Give the listing again in full, exactly as it appears.

Input data section start

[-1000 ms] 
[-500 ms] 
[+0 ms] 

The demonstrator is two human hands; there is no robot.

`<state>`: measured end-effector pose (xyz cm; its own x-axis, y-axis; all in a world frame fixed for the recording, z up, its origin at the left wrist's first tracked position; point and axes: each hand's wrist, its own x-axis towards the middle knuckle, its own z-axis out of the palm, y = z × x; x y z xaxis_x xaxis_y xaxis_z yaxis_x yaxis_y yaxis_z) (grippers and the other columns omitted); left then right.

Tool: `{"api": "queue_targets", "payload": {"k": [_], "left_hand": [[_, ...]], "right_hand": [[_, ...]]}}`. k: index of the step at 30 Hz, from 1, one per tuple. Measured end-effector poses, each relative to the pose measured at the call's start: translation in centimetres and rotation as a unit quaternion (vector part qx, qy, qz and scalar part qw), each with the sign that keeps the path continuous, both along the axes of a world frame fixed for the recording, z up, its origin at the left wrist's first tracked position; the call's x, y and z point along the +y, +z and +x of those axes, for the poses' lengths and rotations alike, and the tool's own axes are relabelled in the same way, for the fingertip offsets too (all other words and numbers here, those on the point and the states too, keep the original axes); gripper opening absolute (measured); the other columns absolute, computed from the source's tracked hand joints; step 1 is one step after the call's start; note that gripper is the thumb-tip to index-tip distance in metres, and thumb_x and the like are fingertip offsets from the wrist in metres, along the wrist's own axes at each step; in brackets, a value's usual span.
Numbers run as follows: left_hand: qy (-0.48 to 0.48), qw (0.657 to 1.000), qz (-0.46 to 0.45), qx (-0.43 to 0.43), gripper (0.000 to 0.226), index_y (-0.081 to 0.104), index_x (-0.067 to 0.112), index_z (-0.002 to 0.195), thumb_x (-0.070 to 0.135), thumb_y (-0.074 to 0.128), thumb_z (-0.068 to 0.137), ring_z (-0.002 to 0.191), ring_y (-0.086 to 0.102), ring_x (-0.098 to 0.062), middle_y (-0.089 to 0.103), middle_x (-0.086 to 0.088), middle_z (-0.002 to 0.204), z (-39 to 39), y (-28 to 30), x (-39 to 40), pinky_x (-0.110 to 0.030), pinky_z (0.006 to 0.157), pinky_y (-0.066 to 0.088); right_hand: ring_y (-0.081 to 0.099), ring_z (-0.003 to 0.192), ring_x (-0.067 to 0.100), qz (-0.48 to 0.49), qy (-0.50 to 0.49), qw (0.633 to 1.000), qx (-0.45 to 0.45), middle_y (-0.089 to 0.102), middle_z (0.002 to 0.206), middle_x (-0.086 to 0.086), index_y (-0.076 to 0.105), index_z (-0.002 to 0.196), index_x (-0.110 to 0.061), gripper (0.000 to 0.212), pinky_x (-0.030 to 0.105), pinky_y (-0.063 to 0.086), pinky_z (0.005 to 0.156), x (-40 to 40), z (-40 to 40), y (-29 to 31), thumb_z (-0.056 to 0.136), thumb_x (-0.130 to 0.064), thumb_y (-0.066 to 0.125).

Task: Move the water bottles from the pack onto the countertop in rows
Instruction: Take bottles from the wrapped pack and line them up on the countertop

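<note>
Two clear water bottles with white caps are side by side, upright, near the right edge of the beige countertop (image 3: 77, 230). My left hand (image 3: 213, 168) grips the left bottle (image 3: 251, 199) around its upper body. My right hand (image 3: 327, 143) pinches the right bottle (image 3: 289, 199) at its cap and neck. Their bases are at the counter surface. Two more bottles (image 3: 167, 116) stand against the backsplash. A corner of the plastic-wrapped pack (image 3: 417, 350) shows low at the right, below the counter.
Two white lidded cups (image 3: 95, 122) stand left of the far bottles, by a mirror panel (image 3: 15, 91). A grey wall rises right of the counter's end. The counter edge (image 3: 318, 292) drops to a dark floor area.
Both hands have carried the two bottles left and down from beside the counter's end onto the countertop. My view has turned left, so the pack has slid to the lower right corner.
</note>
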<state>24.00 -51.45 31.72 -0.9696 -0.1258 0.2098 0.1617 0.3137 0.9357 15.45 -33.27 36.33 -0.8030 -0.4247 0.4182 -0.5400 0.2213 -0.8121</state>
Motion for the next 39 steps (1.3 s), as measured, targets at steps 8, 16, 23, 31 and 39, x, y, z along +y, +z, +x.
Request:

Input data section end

**Task result**
[-1000 ms] 
[-500 ms] 
[+0 ms] 

The demonstrator is two human hands; there is no robot.

`<state>`: measured end-effector pose (xyz cm; its own x-axis, y-axis; all in a world frame fixed for the recording, z up, its origin at the left wrist's first tracked position; point and axes: each hand's wrist, its own x-axis towards the middle knuckle, its own z-axis out of the palm, y = z × x; x y z xaxis_x xaxis_y xaxis_z yaxis_x yaxis_y yaxis_z) (grippers and the other columns omitted); left then right.

Tool: `{"api": "queue_targets", "payload": {"k": [_], "left_hand": [[_, ...]], "right_hand": [[_, ...]]}}`. k: index of the step at 30 Hz, from 1, one per tuple. Measured end-effector poses, each relative to the pose measured at the call's start: translation in centimetres and rotation as a unit quaternion (vector part qx, qy, qz and scalar part qw), each with the sign that keeps the path continuous, both along the axes of a world frame fixed for the recording, z up, its origin at the left wrist's first tracked position; the call's x, y and z point along the +y, +z and +x of those axes, for the poses' lengths and rotations alike, and the tool's own axes are relabelled in the same way, for the fingertip offsets too (all other words and numbers here, those on the point and the states too, keep the original axes); gripper opening absolute (measured); the other columns absolute, computed from the source's tracked hand joints; step 1 is one step after the call's start; note that gripper is the thumb-tip to index-tip distance in metres, and thumb_x and the like are fingertip offsets from the wrist in metres, along the wrist's own axes at each step; in brackets, a value's usual span.
Numbers run as follows: left_hand: qy (-0.48 to 0.48), qw (0.657 to 1.000), qz (-0.46 to 0.45), qx (-0.43 to 0.43), gripper (0.000 to 0.226), index_y (-0.081 to 0.104), index_x (-0.067 to 0.112), index_z (-0.002 to 0.195), thumb_x (-0.070 to 0.135), thumb_y (-0.074 to 0.128), thumb_z (-0.068 to 0.137), ring_z (-0.002 to 0.191), ring_y (-0.086 to 0.102), ring_x (-0.098 to 0.062), middle_y (-0.089 to 0.103), middle_x (-0.086 to 0.088), middle_z (-0.002 to 0.204), z (-39 to 39), y (-28 to 30), x (-39 to 40), pinky_x (-0.110 to 0.030), pinky_z (0.006 to 0.157), pinky_y (-0.066 to 0.088); right_hand: ring_y (-0.081 to 0.099), ring_z (-0.003 to 0.192), ring_x (-0.067 to 0.100), qz (-0.48 to 0.49), qy (-0.50 to 0.49), qw (0.633 to 1.000), qx (-0.45 to 0.45), middle_y (-0.089 to 0.102), middle_z (0.002 to 0.206), middle_x (-0.086 to 0.086), index_y (-0.076 to 0.105), index_z (-0.002 to 0.196), index_x (-0.110 to 0.061), gripper (0.000 to 0.212), pinky_x (-0.030 to 0.105), pinky_y (-0.063 to 0.086), pinky_z (0.005 to 0.156), x (-40 to 40), z (-40 to 40), y (-29 to 31), thumb_z (-0.056 to 0.136), thumb_x (-0.130 to 0.064), thumb_y (-0.066 to 0.125).

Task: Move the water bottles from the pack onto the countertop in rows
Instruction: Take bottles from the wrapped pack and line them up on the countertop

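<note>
Two clear water bottles with white caps are side by side, upright, near the right edge of the beige countertop (image 3: 77, 230). My left hand (image 3: 213, 168) grips the left bottle (image 3: 251, 199) around its upper body. My right hand (image 3: 327, 143) pinches the right bottle (image 3: 289, 199) at its cap and neck. Their bases are at the counter surface. Two more bottles (image 3: 167, 116) stand against the backsplash. A corner of the plastic-wrapped pack (image 3: 417, 350) shows low at the right, below the counter.
Two white lidded cups (image 3: 95, 122) stand left of the far bottles, by a mirror panel (image 3: 15, 91). A grey wall rises right of the counter's end. The counter edge (image 3: 318, 292) drops to a dark floor area.
Both hands have carried the two bottles left and down from beside the counter's end onto the countertop. My view has turned left, so the pack has slid to the lower right corner.
</note>
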<state>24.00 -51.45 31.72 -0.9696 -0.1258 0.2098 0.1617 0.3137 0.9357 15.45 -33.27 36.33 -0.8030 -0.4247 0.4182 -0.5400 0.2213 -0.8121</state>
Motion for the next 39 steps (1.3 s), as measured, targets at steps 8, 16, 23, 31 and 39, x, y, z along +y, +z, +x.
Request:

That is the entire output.